Exercise in exact copying. Transcribe every entry that follows, word for word.

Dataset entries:

* * * *

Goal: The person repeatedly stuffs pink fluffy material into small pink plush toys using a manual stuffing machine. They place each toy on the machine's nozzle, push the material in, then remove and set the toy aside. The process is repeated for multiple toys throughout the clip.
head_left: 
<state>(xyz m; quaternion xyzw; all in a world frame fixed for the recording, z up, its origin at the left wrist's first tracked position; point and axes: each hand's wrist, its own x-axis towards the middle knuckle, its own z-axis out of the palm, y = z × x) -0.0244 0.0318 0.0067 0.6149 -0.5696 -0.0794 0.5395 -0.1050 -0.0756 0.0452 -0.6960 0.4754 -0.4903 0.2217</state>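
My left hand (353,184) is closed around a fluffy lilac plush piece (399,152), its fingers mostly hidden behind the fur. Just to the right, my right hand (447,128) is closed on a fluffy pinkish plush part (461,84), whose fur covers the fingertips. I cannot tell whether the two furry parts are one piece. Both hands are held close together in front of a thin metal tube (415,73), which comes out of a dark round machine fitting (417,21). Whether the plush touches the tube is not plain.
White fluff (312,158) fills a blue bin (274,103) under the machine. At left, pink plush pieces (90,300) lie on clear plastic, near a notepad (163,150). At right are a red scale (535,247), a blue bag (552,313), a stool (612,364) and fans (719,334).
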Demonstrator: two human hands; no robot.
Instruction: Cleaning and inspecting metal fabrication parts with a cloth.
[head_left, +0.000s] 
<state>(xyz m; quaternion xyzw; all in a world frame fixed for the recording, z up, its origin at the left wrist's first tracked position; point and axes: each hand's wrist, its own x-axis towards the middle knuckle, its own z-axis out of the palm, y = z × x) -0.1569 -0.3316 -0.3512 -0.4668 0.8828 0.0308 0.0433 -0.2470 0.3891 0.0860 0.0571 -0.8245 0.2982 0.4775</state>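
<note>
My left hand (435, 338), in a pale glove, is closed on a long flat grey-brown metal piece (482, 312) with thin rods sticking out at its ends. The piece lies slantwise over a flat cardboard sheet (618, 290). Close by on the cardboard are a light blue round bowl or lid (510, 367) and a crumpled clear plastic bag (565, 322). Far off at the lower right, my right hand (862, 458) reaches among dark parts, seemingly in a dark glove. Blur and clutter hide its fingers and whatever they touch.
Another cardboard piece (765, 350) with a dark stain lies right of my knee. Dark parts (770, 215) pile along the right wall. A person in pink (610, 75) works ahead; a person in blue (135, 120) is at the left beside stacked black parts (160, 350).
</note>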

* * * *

- _Written reply_:
Goal: The person repeatedly stuffs pink fluffy material into small pink plush toys using a manual stuffing machine. They place each toy on the machine's nozzle, push the material in, then remove and set the toy aside. The process is repeated for multiple toys throughout the clip.
head_left: 
<state>(xyz m; quaternion xyzw; all in a world frame fixed for the recording, z up, its origin at the left wrist's first tracked position; point and axes: each hand's wrist, its own x-axis towards the middle knuckle, its own z-axis out of the palm, y = z × x) -0.0244 0.0318 0.0067 0.6149 -0.5696 -0.0794 0.5395 -0.1050 -0.0756 0.0452 -0.6960 0.4754 -0.4903 0.2217</state>
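My left hand (353,184) is closed around a fluffy lilac plush piece (399,152), its fingers mostly hidden behind the fur. Just to the right, my right hand (447,128) is closed on a fluffy pinkish plush part (461,84), whose fur covers the fingertips. I cannot tell whether the two furry parts are one piece. Both hands are held close together in front of a thin metal tube (415,73), which comes out of a dark round machine fitting (417,21). Whether the plush touches the tube is not plain.
White fluff (312,158) fills a blue bin (274,103) under the machine. At left, pink plush pieces (90,300) lie on clear plastic, near a notepad (163,150). At right are a red scale (535,247), a blue bag (552,313), a stool (612,364) and fans (719,334).
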Demonstrator: two human hands; no robot.
Instruction: Cleaning and inspecting metal fabrication parts with a cloth.
[head_left, +0.000s] 
<state>(xyz m; quaternion xyzw; all in a world frame fixed for the recording, z up, its origin at the left wrist's first tracked position; point and axes: each hand's wrist, its own x-axis towards the middle knuckle, its own z-axis out of the palm, y = z × x) -0.1569 -0.3316 -0.3512 -0.4668 0.8828 0.0308 0.0433 -0.2470 0.3891 0.0860 0.0571 -0.8245 0.2982 0.4775</state>
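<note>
My left hand (435, 338), in a pale glove, is closed on a long flat grey-brown metal piece (482, 312) with thin rods sticking out at its ends. The piece lies slantwise over a flat cardboard sheet (618, 290). Close by on the cardboard are a light blue round bowl or lid (510, 367) and a crumpled clear plastic bag (565, 322). Far off at the lower right, my right hand (862, 458) reaches among dark parts, seemingly in a dark glove. Blur and clutter hide its fingers and whatever they touch.
Another cardboard piece (765, 350) with a dark stain lies right of my knee. Dark parts (770, 215) pile along the right wall. A person in pink (610, 75) works ahead; a person in blue (135, 120) is at the left beside stacked black parts (160, 350).
</note>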

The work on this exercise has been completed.